*Work to complete*
Would you please output, word for word, the span of the listing below that opens on the line containing "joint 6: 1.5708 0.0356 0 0" and closes on the line containing "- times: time"? Include both ends and nothing more.

◆ ◆ ◆ ◆

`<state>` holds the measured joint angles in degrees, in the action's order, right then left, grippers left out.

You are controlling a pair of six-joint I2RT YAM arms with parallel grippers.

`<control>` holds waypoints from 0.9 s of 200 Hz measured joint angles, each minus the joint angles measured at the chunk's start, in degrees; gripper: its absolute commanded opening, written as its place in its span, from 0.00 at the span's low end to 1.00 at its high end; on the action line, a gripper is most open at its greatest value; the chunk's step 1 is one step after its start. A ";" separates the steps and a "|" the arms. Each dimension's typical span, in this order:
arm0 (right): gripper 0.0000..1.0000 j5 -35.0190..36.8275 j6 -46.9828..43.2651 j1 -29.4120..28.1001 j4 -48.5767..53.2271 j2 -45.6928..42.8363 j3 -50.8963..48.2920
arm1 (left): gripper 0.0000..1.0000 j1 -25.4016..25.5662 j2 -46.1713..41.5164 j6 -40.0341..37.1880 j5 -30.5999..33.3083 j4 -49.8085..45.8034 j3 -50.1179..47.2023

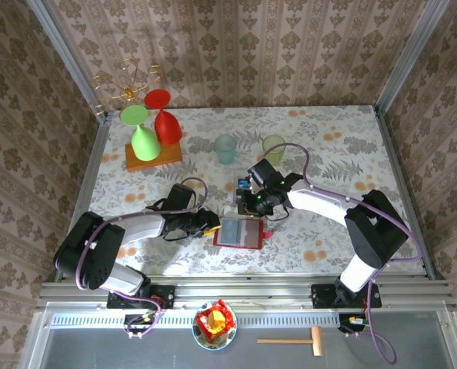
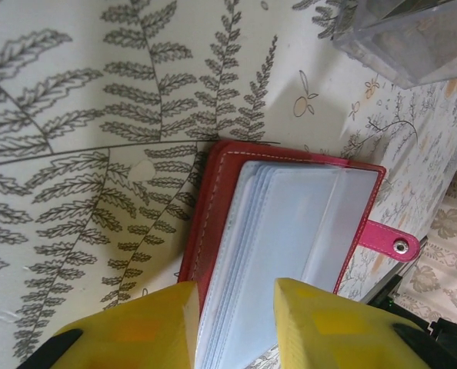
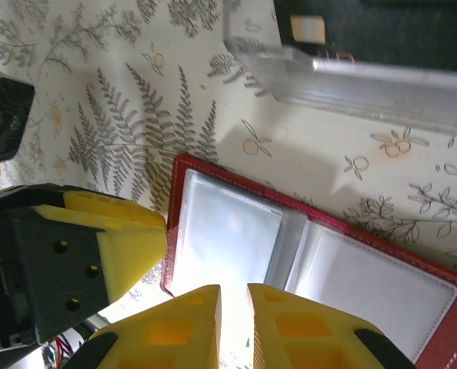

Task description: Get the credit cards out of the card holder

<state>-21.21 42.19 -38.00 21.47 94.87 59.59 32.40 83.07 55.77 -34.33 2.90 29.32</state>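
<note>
Though the desk [image 1: 351,146] lies bare to the right, the card holder [image 1: 240,232] is hemmed in. It lies open near the front edge, with the left claw [image 1: 208,224] at its left edge, the right claw [image 1: 249,206] over its far side, and the clear box [image 1: 242,192] just beyond. Your left wrist view shows the left claw's fingers [image 2: 136,330] apart astride the pocket leaves, plus a pink snap tab [image 2: 390,240]. Your right wrist view shows the right claw closed to a slit and a dark card [image 3: 382,31] in the box.
</note>
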 measured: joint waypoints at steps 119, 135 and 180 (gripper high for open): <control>0.23 -6.12 9.92 -5.29 -10.40 5.11 -3.48 | 0.30 1.01 -0.96 1.75 0.09 1.46 -2.56; 0.26 -6.23 10.54 -5.86 -10.82 5.73 -3.48 | 0.30 1.01 -1.53 1.95 0.24 1.49 -2.97; 0.29 -6.03 10.80 -6.54 -10.51 7.10 -3.50 | 0.31 1.01 -2.19 2.14 0.66 1.42 -3.17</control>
<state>-27.24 52.99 -44.53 10.96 101.97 56.10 33.41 80.88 57.91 -33.67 4.32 26.15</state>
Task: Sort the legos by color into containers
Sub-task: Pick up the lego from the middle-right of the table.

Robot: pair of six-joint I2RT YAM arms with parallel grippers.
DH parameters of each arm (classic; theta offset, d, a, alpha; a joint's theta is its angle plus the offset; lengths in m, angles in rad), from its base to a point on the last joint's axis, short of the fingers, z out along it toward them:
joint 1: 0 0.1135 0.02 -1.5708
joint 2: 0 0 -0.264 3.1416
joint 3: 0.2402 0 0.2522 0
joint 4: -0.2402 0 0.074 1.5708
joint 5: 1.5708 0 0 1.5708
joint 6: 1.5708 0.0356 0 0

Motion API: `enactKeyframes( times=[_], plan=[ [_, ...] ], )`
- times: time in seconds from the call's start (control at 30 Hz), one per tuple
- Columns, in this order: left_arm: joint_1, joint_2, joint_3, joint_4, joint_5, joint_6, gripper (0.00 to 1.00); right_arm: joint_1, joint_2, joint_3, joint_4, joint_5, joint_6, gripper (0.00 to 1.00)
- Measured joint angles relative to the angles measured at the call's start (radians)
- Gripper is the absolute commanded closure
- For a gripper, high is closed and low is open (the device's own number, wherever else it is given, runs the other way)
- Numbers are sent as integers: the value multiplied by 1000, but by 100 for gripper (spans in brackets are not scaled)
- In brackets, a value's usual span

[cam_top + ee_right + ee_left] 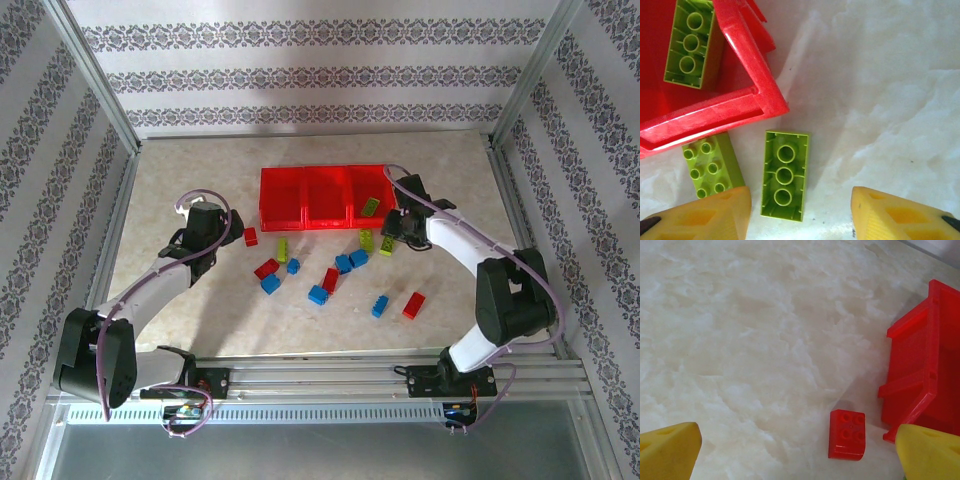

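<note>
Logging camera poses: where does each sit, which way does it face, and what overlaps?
Top external: above and behind the bases, looking down on the table, both arms and the containers.
Left wrist: on the left arm, facing down past the left claw at a red lego.
Right wrist: facing down past the right claw at a yellow-green lego.
Shared: left wrist and top both show that red lego.
</note>
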Motion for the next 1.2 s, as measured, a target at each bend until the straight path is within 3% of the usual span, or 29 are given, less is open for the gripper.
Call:
enactKeyframes(
  times=[0.63, 1.2],
  plan=[
    [11, 0, -4, 0, 3, -6, 0, 0, 153, 0, 43, -50, 26, 43],
    [13, 0, -14, 0, 5, -11, 0, 0, 163, 0, 45, -50, 26, 57]
  ],
)
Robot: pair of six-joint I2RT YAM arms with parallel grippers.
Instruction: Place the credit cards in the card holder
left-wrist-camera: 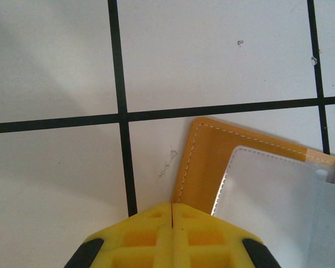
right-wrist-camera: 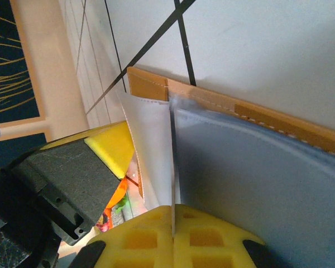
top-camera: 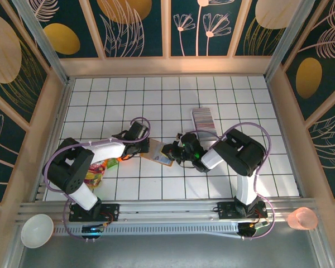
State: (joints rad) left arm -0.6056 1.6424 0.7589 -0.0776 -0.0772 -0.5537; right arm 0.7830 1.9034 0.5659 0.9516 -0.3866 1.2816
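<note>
The right hand [right-wrist-camera: 172, 207] had its yellow pads [right-wrist-camera: 212, 234] pressed together on a thin pale sheet seen edge-on, apparently one credit card [right-wrist-camera: 172, 162]. That edge ran straight out from the seam between the pads to the card holder [right-wrist-camera: 279, 120], meeting it where a pale flap [right-wrist-camera: 148, 139] and a bluish-grey panel [right-wrist-camera: 240, 184] came together. The holder lay open and directly ahead of the fingertips, with its tan leather border at the far side.

Across from it, in the left wrist camera, the left hand [left-wrist-camera: 172, 205] also had its yellow pads closed flat against each other with no gap. The rounded tan corner of the card holder [left-wrist-camera: 204, 162] reached the pad tips; I cannot tell whether it was pinched between them. The holder's pale inner pocket [left-wrist-camera: 268, 195] spread away to the right of the hand.

From above, the two hands faced each other near the middle of the white, black-gridded tabletop [top-camera: 156, 95]. The left hand [top-camera: 144, 146] touched the card holder's [top-camera: 158, 151] left side and the right hand [top-camera: 172, 151] its right side, so the holder sat between them.

Beyond the right hand, farther from the arm bases, the long row of credit cards [top-camera: 204, 118] stood on edge. A colourful packet [top-camera: 97, 170] lay under the left arm. A white bowl [top-camera: 36, 230] and a pink cup [top-camera: 302, 219] sat at the near corners, well apart from the hands.
</note>
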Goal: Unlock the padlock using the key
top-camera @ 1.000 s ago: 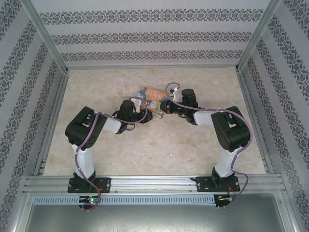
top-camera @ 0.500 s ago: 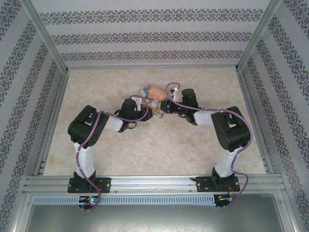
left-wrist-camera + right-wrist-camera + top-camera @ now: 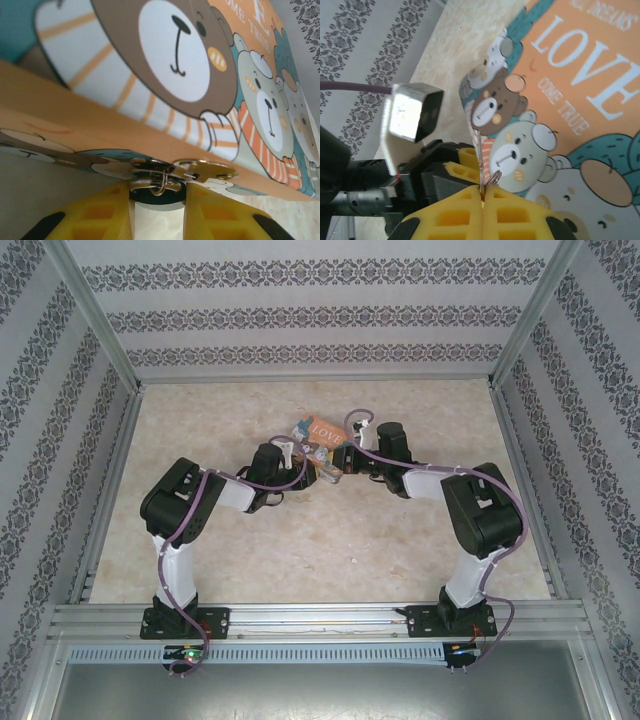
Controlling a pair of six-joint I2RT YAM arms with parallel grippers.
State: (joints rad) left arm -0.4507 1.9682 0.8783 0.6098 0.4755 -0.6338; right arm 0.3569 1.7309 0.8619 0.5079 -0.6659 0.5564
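- Edging nearer, our left gripper [image 3: 159, 217] has crept toward the tin [image 3: 322, 427]; a dark lump sits between its fingers [image 3: 110, 220] — maybe the padlock [image 3: 157, 195] — grip we cannot tell.
- Our right gripper [image 3: 482, 197] stays clenched on the key [image 3: 479, 155], at the tin's rim.
- On the table [image 3: 200, 540], the tin has nudged toward the far edge; nothing unlocked yet.

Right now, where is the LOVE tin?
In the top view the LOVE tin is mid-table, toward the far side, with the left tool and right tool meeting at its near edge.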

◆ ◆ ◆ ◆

*Answer to this problem*
joint 6: 1.5708 0.0356 0 0

Motion API: `enactKeyframes( times=[_], plan=[ [_, ...] ], )`
- times: time in seconds from the call's start (control at 30 Hz), one per tuple

The exercise is fully answered.